Смысл сказанного не сразу дошёл до меня, и я огляделся вопросительно. Лица взрослых оставались безучастны. Только руки инвалида двигаться стали неловко как-то, и вонзал он ими шило в сапог с остервенением. Смутная догадка завладела мной и породила в душе непонятное смятение.
Маришка молча прибрала со стола, и я с облегчением прошмыгнул в дверь.
Два дня подряд я пытался сэкономить причитающийся мне хлеб и едва прикасался к нему, налегая больше на морковный чай.
- Что ты целуешь его? - сердилась мать и с подозрением наблюдала за мной.
Наконец, мне удалось незаметно, как показалось, сунуть кусочек под рубаху. Но от матери это не ускользнуло. Когда я с самым невинным видом направился было на улицу, она меня остановила.
- Кому ты несёшь хлеб?
Я почувствовал, как щёки запылали и глаза наполнились слезами стыда. Никогда я не обманывал её, а сейчас схитрил. Понимал, как бесценен сей стимул жизни, что притаился у меня под рубахой.
- Катька Маришкина совсем плоха, - пролепетал я.

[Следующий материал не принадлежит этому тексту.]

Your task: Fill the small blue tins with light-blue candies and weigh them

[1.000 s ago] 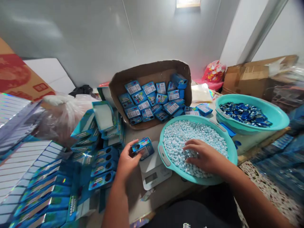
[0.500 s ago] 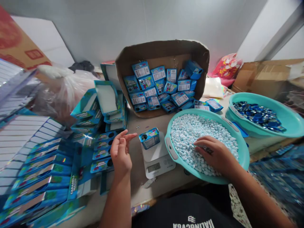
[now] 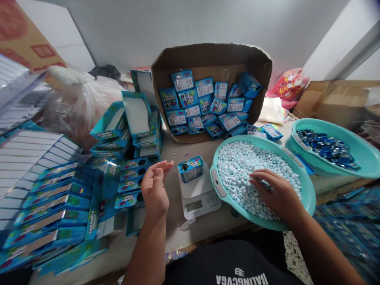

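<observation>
Blue tin [image 3: 190,168] — "CARAMELO" can just be made out on its side — stands on the white scale [image 3: 198,193] near the bench's front edge; the display's digits are too blurred to read. Left hand [image 3: 154,189] hovers just beside the tin, fingers loosely curled, holding nothing. Right hand [image 3: 277,193] lies spread on pale candies in the teal basin [image 3: 305,198] — whether it grips any, I cannot tell. Flat cartons [image 3: 92,225] at the left edge read "CARAMELO MACIZO".

Black shirt, white lettering, bare forearms
</observation>
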A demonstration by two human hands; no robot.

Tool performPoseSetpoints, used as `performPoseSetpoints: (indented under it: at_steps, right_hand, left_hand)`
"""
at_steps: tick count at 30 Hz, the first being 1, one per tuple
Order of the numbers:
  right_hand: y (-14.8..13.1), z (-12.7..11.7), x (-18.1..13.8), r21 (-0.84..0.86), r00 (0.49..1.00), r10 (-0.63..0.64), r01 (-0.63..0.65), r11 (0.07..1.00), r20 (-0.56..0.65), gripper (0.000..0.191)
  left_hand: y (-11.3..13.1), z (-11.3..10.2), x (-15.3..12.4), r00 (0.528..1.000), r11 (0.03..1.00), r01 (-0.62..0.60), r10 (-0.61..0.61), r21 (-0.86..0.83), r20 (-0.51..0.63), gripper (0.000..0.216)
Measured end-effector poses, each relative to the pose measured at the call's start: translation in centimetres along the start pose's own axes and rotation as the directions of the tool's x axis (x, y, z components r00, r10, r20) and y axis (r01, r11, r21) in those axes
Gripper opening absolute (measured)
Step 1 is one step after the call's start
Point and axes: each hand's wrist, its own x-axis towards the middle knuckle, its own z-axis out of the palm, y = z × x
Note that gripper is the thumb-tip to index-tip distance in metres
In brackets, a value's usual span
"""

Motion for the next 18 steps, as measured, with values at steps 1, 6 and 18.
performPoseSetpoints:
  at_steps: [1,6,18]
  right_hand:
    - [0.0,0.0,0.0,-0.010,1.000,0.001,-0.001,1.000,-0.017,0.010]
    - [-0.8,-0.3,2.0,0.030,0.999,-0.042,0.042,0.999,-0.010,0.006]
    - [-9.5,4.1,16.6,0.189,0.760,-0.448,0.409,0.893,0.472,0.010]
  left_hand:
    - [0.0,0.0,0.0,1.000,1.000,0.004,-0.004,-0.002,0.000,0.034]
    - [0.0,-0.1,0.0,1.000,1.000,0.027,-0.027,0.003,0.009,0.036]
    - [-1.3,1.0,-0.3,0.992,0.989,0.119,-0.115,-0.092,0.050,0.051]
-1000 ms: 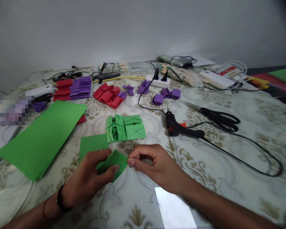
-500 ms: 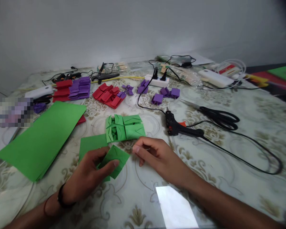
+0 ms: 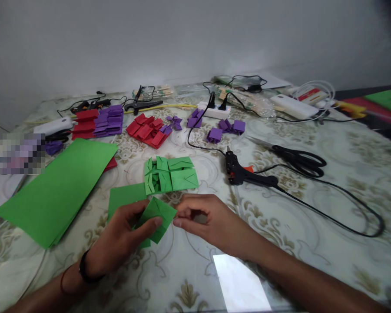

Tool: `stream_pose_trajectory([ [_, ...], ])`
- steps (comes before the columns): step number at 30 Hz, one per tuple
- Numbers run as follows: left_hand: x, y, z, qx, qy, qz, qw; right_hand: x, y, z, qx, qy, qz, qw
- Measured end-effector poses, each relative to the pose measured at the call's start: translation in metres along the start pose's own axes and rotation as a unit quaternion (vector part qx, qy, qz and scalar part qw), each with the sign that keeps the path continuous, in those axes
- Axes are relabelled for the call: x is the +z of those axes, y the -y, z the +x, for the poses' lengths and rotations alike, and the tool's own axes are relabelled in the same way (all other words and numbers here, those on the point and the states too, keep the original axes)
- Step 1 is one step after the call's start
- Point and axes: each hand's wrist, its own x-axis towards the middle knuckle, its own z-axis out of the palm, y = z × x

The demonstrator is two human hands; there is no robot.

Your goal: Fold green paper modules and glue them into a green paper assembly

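Right hand (image 3: 208, 219) has slid back to the folded green paper (image 3: 158, 214), grip pinched at its right corner, can't tell if it's actually holding. Left hand (image 3: 124, 243) has its grip clamped on the piece low over the surface (image 3: 313, 261), thumb on top, free corner pointing right.

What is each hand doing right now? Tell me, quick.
Left hand: closed on the folded green paper.
Right hand: curled at the paper's corner; whether it grips cannot be told.
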Motion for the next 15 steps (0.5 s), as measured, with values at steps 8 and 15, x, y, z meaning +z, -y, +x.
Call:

Мать внимательно посмотрела на меня и жёстко произнесла:
- Съешь сейчас же.
- Но, ма...
- Я что сказала?
Ослушаться я не смел. Давясь, проглотил несчастный кусочек. Мать молча повернулась и пошла к столу. В этот момент она была ненавистна мне. Всё во мне протестовало, и я готов был закричать от ненависти, но тут вдруг в руке моей оказался хлеб. Это был её хлеб, её нетронутая порция.
- Впредь никогда не обманывай меня, - строго сказала она.
Мне пришлось сожалеть, что из-за несправедливого недоверия к ней было упущено столько времени.
Ликуя необыкновенно, вбежал я в тёмные сени. Сейчас я отдам Катьке этот сыроватый чёрный кусочек, похожий на глину, и Катька слезет со своей печи, и сможет есть крапивную похлёбку, и инвалид не будет злиться, что отец мой не на фронте, и ходит на своих ногах, и Маришка улыбнётся и скажет...
Я распахнул скрипучую дверь и наткнулся на пустой невидящий взгляд. Прислонясь спиной и опустив безвольно руки с полупрозрачными кистями, стояла у печи Маришка. Голова её слегка склонилась к плечу, в широко раскрытых глазах была темень. Моё появление не потревожило её. Она смотрела сквозь меня, как через нечто бесплотное, не существующее для неё, и я невольно оглянулся на голую бревенчатую стену с повылазившей местами прослойкой ветхого мха. Какая истина открылась вдруг ей, хлебнувшей горького из бездонной чаши?
Генка стоял спиной ко мне, загораживая собой занятый чем-то стол.
- Проходи, - обернулся он. - Вот, простись... с Катькой.
И тут я разглядел и всё понял. Кусочек хлеба в руке мешал мне. Я не знал, что с ним делать теперь, и, потоптавшись, положил его в изголовье покойницы.
Маришка очнулась, взглянула на хлеб, встрепенулась было. Губы её мелко тряслись, силясь произнести что-то, но не справились. Горе сдавило ей грудь и вышло воем, душу щемящим. Он нарастал без удержу, заполняя собой и без того тесную избу.